Building new ventilators, fast

As the worst cases of COVID-19 affect one’s lungs and breathing, ventilators can offer a last-ditch possibility for survival and recovery. But even a major city might have only a few dozen ventilators at its disposal. So, much like PPE, governors raced to acquire ventilators early in the pandemic.

[Photo: Dyson]
With supplies strained, experts in 3D printing designed and released their own replacement parts, used in Italian hospitals.

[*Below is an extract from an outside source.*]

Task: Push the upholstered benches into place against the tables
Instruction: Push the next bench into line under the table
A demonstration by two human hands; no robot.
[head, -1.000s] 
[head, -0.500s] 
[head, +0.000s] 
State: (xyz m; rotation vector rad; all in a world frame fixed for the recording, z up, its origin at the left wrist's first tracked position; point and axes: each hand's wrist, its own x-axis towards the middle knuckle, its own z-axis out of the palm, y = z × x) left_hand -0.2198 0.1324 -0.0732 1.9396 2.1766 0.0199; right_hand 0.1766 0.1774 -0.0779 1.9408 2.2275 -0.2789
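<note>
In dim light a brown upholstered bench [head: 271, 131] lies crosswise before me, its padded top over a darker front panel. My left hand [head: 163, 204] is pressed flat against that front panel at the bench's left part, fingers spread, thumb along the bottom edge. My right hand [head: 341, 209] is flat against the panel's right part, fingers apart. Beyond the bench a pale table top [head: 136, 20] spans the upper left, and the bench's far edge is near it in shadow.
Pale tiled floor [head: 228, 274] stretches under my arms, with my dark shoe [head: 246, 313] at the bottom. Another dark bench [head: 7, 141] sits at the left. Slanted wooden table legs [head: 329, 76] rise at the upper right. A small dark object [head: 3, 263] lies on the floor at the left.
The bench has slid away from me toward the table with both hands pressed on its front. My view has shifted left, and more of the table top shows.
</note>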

Yale University undergrads figured out how to create a valve that could safely double up two patients on a single machine, and sold it for $250. Meanwhile, others built new ventilators from scratch, often pushing costs well below the going rate of $20,000. Dyson and the Technology Partnership teamed up to design the CoVent ventilator in a matter of weeks. Hundreds of designers entered the CoVent-19 challenge, which produced a $2,500 ventilator called the SmithVent. And Newlab, 10XBeta and Boyce Technologies built the $5,000 Spiro Wave ventilator in a month.

[Image: Cannondesign]

Rethinking the hospital

What is healthcare during a pandemic? During COVID-19, it could no longer be about seeing a doctor in a hospital room.

[Image: Perkins & Will]
Instead, we saw the rise of pop-up healthcare. A promising plan proposed school buses could be turned into COVID-19 testing labs, while a bit of plexiglass became a rapidly deployable testing center. Modular buildings suggested a way to transform blacktops into treatment centers, and an open-source project imagined how shipping containers could be converted into intensive care units.

Meanwhile, hospitals had to change approaches to triage on the fly. At Mount Sinai Hospital in New York, doctors wore GoPros to give designers socially distanced walk-throughs of the space. This helped designers create safer floor plans; using simple tape and vinyl coverings, they turned white rooms into clearly delineated zones for COVID-19 care.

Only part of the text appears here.